**What is required**
Instruction for the data below: set down exactly the lines from the line with "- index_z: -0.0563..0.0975" to the line with "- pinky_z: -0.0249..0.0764", inclusive, and no others.

**Information provided**
■ ■ ■ ■ ■ ■ ■
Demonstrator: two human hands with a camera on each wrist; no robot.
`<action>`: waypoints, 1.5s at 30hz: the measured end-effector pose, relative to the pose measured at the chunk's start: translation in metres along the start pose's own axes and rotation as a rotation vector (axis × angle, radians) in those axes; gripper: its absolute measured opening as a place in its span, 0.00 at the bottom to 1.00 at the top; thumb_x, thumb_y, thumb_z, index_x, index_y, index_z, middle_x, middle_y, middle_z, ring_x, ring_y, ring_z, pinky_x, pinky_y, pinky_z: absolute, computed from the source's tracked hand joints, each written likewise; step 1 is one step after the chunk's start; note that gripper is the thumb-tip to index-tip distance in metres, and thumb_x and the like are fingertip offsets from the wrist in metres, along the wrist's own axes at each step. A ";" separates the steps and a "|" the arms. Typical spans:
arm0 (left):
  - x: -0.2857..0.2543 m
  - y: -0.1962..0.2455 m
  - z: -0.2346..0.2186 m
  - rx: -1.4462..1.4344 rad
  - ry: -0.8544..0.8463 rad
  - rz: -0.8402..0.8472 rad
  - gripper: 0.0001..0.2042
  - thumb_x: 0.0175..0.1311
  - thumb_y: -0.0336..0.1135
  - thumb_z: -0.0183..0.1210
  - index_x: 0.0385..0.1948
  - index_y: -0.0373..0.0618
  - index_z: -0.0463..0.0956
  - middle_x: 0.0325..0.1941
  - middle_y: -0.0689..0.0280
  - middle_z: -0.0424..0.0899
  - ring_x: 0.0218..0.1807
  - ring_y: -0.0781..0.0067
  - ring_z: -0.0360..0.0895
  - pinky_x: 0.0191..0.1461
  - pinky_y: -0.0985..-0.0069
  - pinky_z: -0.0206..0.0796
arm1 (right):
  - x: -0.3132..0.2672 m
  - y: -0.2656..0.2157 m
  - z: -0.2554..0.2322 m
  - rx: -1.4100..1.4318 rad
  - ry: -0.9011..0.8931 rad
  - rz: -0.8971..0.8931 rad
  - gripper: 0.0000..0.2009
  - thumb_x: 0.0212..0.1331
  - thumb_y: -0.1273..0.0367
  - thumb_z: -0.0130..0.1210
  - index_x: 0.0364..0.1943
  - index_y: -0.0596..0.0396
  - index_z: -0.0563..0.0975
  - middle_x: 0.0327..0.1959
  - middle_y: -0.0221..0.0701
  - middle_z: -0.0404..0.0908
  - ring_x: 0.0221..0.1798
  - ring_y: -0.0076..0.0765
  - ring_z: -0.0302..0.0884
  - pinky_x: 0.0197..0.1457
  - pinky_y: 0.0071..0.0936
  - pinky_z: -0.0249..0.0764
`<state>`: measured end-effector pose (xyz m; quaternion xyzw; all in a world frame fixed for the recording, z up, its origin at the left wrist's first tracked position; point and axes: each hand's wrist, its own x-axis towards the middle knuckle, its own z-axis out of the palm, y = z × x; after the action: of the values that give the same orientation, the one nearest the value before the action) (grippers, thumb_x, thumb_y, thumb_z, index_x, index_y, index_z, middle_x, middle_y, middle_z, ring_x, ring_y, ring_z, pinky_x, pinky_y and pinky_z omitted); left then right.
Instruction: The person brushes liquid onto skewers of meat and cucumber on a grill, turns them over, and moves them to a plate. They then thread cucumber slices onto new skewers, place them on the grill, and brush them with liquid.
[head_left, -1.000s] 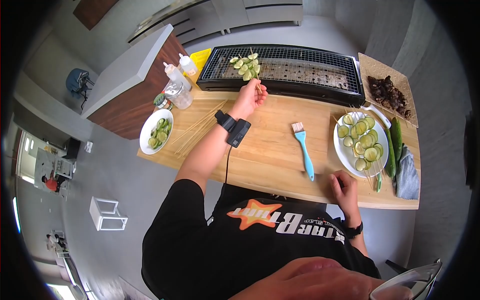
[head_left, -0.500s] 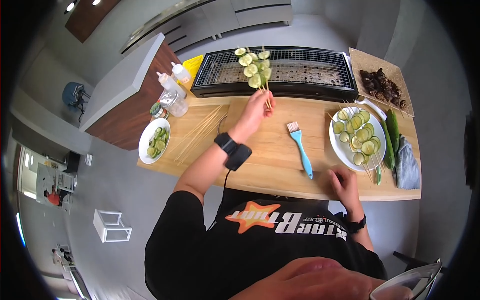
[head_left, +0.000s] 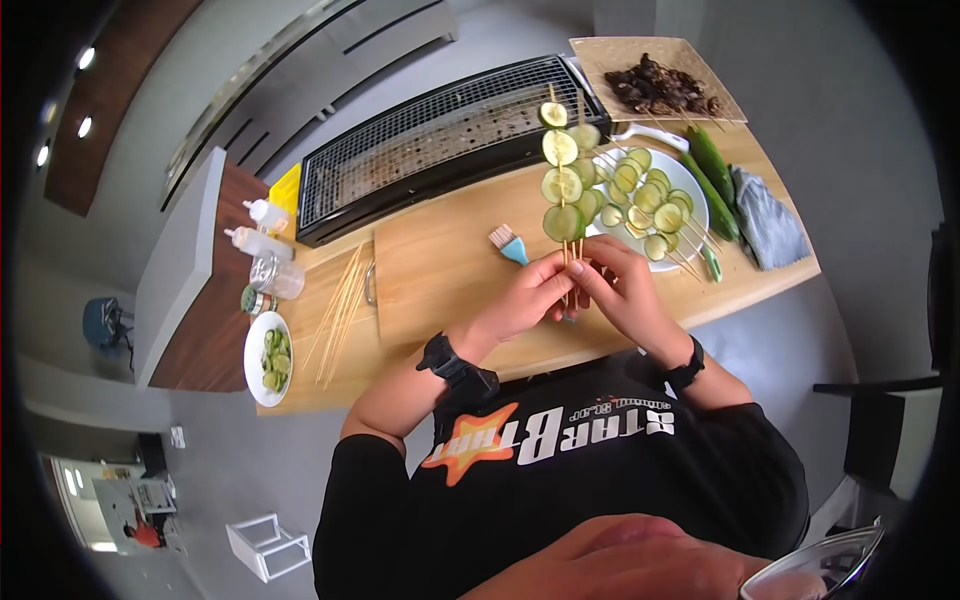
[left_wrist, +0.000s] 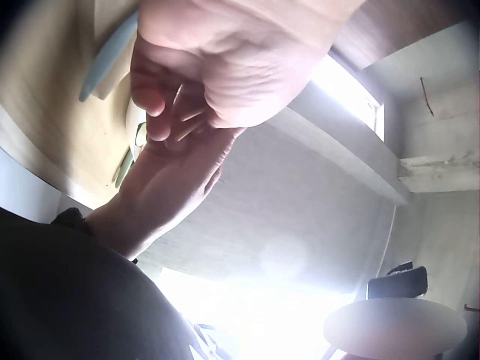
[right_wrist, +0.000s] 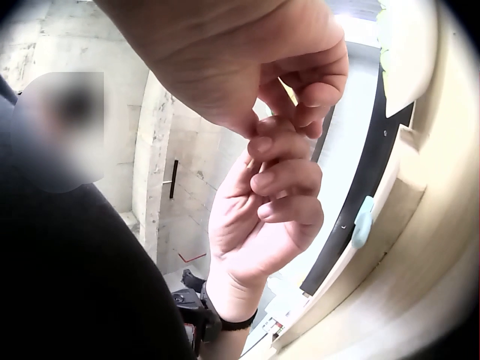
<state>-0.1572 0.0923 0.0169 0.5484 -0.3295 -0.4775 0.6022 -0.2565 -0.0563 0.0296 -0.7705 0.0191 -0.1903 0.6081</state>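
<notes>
In the head view, skewers of cucumber slices stand upright over the front of the table. My left hand pinches their bare lower ends from one side. From the other, my right hand grips the same sticks, fingertips meeting the left's. Stick ends show among the fingers in the left wrist view; in the right wrist view the curled fingers of both hands hide them. Behind the raised slices is a white plate with more cucumber skewers. A blue-handled brush lies partly hidden behind my left hand.
A black grill stands along the far edge. Dark charred pieces lie on a tray at back right. Whole cucumbers and a grey cloth are rightmost. Leftward are bare skewers, squeeze bottles and a bowl.
My left hand has brought the cucumber skewers from the grill toward my body and rightward. My right hand has risen from the table edge and taken hold of the sticks. The head view has turned.
</notes>
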 end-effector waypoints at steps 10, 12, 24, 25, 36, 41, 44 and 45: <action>0.014 0.005 0.016 0.409 -0.053 0.127 0.08 0.73 0.34 0.44 0.40 0.39 0.67 0.32 0.68 0.78 0.31 0.79 0.73 0.35 0.79 0.66 | -0.015 0.020 -0.012 0.129 0.096 0.085 0.09 0.58 0.68 0.61 0.35 0.61 0.81 0.34 0.33 0.78 0.31 0.23 0.74 0.29 0.20 0.67; 0.014 0.011 0.020 0.499 -0.041 0.132 0.07 0.72 0.33 0.46 0.39 0.37 0.68 0.30 0.67 0.78 0.30 0.78 0.73 0.35 0.78 0.67 | -0.016 0.014 -0.015 0.171 0.104 0.080 0.08 0.59 0.70 0.60 0.34 0.62 0.81 0.35 0.32 0.78 0.32 0.23 0.74 0.31 0.20 0.68; 0.003 0.034 0.016 0.731 -0.132 0.062 0.09 0.66 0.31 0.54 0.43 0.38 0.76 0.31 0.66 0.81 0.32 0.80 0.75 0.37 0.79 0.68 | -0.016 0.003 -0.044 0.210 0.004 0.243 0.08 0.60 0.71 0.59 0.28 0.63 0.79 0.25 0.22 0.74 0.28 0.15 0.66 0.31 0.17 0.62; -0.002 0.033 0.010 0.641 -0.105 0.045 0.10 0.66 0.31 0.53 0.44 0.38 0.76 0.32 0.67 0.81 0.32 0.80 0.75 0.38 0.80 0.69 | -0.015 0.004 -0.050 0.163 0.002 0.210 0.09 0.61 0.70 0.59 0.27 0.63 0.79 0.24 0.21 0.74 0.28 0.14 0.66 0.30 0.17 0.62; -0.047 0.002 -0.095 0.280 0.540 0.150 0.08 0.69 0.35 0.51 0.40 0.40 0.76 0.29 0.73 0.76 0.32 0.87 0.70 0.36 0.87 0.64 | -0.001 0.005 -0.116 -0.383 0.223 0.128 0.08 0.57 0.72 0.60 0.28 0.66 0.79 0.21 0.29 0.75 0.25 0.21 0.67 0.28 0.23 0.63; -0.048 -0.014 -0.102 0.230 0.582 0.154 0.08 0.69 0.35 0.51 0.38 0.41 0.75 0.28 0.74 0.75 0.30 0.88 0.68 0.34 0.88 0.62 | 0.000 0.010 -0.112 -0.684 0.305 0.137 0.07 0.54 0.72 0.59 0.28 0.65 0.80 0.23 0.38 0.77 0.23 0.33 0.70 0.28 0.27 0.65; -0.047 -0.021 -0.099 0.226 0.603 0.166 0.08 0.69 0.35 0.51 0.38 0.40 0.75 0.29 0.74 0.76 0.31 0.87 0.69 0.35 0.87 0.63 | 0.001 0.009 -0.112 -0.769 0.297 0.154 0.08 0.54 0.71 0.60 0.28 0.64 0.80 0.26 0.40 0.78 0.24 0.38 0.72 0.29 0.29 0.68; -0.046 -0.022 -0.097 0.231 0.610 0.183 0.08 0.69 0.35 0.52 0.37 0.40 0.75 0.29 0.74 0.76 0.31 0.88 0.69 0.35 0.87 0.63 | 0.001 0.009 -0.112 -0.783 0.306 0.130 0.07 0.54 0.71 0.59 0.28 0.64 0.80 0.26 0.40 0.78 0.25 0.39 0.73 0.30 0.29 0.68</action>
<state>-0.0881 0.1704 -0.0164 0.6987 -0.2338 -0.1949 0.6474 -0.2898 -0.1633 0.0422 -0.9033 0.2284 -0.2423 0.2706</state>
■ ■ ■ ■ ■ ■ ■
**Result of the task**
  - index_z: -0.0563..0.0975
  - middle_x: 0.0327..0.1959
  - middle_y: -0.0221..0.0701
  - middle_z: -0.0404..0.0908
  - ring_x: 0.0221..0.1798
  - ring_y: -0.0076..0.0765
  - ring_z: -0.0302..0.0884
  - pinky_x: 0.0197..0.1457
  - pinky_y: 0.0071..0.0936
  - pinky_z: -0.0249..0.0764

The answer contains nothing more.